■ **EXERCISE DESCRIPTION**: Hand back all of the records exactly as they read.

■ **SUPPLIED RECORDS**:
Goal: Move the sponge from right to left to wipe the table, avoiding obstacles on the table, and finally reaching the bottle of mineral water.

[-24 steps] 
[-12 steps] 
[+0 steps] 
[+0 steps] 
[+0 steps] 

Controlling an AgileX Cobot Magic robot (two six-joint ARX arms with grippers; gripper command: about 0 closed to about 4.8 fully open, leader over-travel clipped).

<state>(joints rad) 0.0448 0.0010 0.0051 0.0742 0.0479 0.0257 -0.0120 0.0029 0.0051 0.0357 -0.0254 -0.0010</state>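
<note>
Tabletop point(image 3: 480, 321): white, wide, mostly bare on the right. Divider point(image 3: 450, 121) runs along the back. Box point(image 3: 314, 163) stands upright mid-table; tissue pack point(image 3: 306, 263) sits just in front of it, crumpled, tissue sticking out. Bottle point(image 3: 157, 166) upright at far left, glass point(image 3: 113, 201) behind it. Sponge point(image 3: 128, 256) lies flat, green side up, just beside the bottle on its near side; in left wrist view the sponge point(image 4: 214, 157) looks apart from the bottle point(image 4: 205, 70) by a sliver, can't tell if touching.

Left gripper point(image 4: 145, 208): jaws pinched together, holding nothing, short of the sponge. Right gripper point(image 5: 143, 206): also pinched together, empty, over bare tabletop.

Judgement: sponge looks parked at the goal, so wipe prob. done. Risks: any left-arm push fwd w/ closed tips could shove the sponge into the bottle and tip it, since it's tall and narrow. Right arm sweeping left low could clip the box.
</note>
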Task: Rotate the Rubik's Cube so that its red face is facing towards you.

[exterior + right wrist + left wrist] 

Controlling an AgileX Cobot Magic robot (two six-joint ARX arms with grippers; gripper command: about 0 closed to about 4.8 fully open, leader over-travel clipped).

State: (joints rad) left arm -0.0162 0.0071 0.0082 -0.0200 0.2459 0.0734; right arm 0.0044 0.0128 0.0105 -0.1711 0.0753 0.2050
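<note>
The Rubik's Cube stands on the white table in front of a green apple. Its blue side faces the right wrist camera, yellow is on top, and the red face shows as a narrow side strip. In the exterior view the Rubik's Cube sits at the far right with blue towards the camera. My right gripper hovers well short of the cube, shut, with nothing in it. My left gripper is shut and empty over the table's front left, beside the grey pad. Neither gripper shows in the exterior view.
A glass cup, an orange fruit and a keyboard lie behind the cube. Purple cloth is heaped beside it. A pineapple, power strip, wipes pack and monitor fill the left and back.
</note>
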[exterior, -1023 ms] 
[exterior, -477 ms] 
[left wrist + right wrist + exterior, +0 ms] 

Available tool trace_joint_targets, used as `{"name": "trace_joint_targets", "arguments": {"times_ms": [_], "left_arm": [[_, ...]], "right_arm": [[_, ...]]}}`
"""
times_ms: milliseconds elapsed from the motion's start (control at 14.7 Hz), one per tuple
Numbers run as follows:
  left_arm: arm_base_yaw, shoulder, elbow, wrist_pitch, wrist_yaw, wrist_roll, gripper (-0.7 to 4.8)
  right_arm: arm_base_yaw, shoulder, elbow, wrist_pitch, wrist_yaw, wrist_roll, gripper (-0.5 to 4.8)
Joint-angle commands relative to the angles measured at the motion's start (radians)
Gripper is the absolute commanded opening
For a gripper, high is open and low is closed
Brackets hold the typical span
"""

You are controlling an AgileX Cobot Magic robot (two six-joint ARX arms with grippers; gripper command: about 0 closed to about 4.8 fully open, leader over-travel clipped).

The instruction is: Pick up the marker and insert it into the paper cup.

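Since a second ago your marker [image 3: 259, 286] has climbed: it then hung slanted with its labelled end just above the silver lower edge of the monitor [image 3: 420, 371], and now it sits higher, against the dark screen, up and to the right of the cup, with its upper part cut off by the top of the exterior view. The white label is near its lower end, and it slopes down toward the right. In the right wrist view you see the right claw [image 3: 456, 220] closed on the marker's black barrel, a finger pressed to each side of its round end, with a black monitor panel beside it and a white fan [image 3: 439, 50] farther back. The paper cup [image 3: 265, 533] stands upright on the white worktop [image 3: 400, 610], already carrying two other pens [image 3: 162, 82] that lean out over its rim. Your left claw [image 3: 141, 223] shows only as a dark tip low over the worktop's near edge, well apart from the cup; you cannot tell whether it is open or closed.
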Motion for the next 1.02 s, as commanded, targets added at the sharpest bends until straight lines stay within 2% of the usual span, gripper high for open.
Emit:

■ **SOLUTION FOR THIS PROBLEM**:
Goal: Move the sponge from right to left to wipe the table, avoiding obstacles on the table, and finally reaching the bottle of mineral water.

[-24 steps] 
[-12 steps] 
[+0 steps] 
[+0 steps] 
[+0 steps] 

Controlling an AgileX Cobot Magic robot (two six-joint ARX arms with grippers; gripper command: about 0 closed to about 4.8 fully open, leader over-travel clipped).

<state>(joints rad) 0.0448 0.0010 0.0051 0.0742 0.0479 0.0257 -0.0120 0.0029 0.0051 0.0357 -0.0254 -0.0010</state>
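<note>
Tabletop point(image 3: 480, 321): white, wide, mostly bare on the right. Divider point(image 3: 450, 121) runs along the back. Box point(image 3: 314, 163) stands upright mid-table; tissue pack point(image 3: 306, 263) sits just in front of it, crumpled, tissue sticking out. Bottle point(image 3: 157, 166) upright at far left, glass point(image 3: 113, 201) behind it. Sponge point(image 3: 128, 256) lies flat, green side up, just beside the bottle on its near side; in left wrist view the sponge point(image 4: 214, 157) looks apart from the bottle point(image 4: 205, 70) by a sliver, can't tell if touching.

Left gripper point(image 4: 145, 208): jaws pinched together, holding nothing, short of the sponge. Right gripper point(image 5: 143, 206): also pinched together, empty, over bare tabletop.

Judgement: sponge looks parked at the goal, so wipe prob. done. Risks: any left-arm push fwd w/ closed tips could shove the sponge into the bottle and tip it, since it's tall and narrow. Right arm sweeping left low could clip the box.
</note>
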Task: Rotate the Rubik's Cube so that its red face is facing towards you.

[exterior + right wrist + left wrist] 

Controlling an AgileX Cobot Magic robot (two six-joint ARX arms with grippers; gripper command: about 0 closed to about 4.8 fully open, leader over-travel clipped).

State: (joints rad) left arm -0.0162 0.0071 0.0082 -0.0200 0.2459 0.0734; right arm 0.0044 0.0128 0.0105 -0.1711 0.0753 0.2050
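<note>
The Rubik's Cube stands on the white table in front of a green apple. Its blue side faces the right wrist camera, yellow is on top, and the red face shows as a narrow side strip. In the exterior view the Rubik's Cube sits at the far right with blue towards the camera. My right gripper hovers well short of the cube, shut, with nothing in it. My left gripper is shut and empty over the table's front left, beside the grey pad. Neither gripper shows in the exterior view.
A glass cup, an orange fruit and a keyboard lie behind the cube. Purple cloth is heaped beside it. A pineapple, power strip, wipes pack and monitor fill the left and back.
</note>
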[exterior, -1023 ms] 
[exterior, -477 ms] 
[left wrist + right wrist + exterior, +0 ms] 

Available tool trace_joint_targets, used as `{"name": "trace_joint_targets", "arguments": {"times_ms": [_], "left_arm": [[_, ...]], "right_arm": [[_, ...]]}}`
"""
times_ms: milliseconds elapsed from the motion's start (control at 14.7 Hz), one per tuple
Numbers run as follows:
  left_arm: arm_base_yaw, shoulder, elbow, wrist_pitch, wrist_yaw, wrist_roll, gripper (-0.7 to 4.8)
  right_arm: arm_base_yaw, shoulder, elbow, wrist_pitch, wrist_yaw, wrist_roll, gripper (-0.5 to 4.8)
Joint-angle commands relative to the angles measured at the motion's start (radians)
Gripper is the absolute commanded opening
For a gripper, high is open and low is closed
Brackets hold the typical span
"""

You are controlling an AgileX Cobot Magic robot (two six-joint ARX arms with grippers; gripper command: about 0 closed to about 4.8 fully open, leader over-travel clipped).

The instruction is: Pick up the marker and insert it into the paper cup.

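Since a second ago your marker [image 3: 259, 286] has climbed: it then hung slanted with its labelled end just above the silver lower edge of the monitor [image 3: 420, 371], and now it sits higher, against the dark screen, up and to the right of the cup, with its upper part cut off by the top of the exterior view. The white label is near its lower end, and it slopes down toward the right. In the right wrist view you see the right claw [image 3: 456, 220] closed on the marker's black barrel, a finger pressed to each side of its round end, with a black monitor panel beside it and a white fan [image 3: 439, 50] farther back. The paper cup [image 3: 265, 533] stands upright on the white worktop [image 3: 400, 610], already carrying two other pens [image 3: 162, 82] that lean out over its rim. Your left claw [image 3: 141, 223] shows only as a dark tip low over the worktop's near edge, well apart from the cup; you cannot tell whether it is open or closed.
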Motion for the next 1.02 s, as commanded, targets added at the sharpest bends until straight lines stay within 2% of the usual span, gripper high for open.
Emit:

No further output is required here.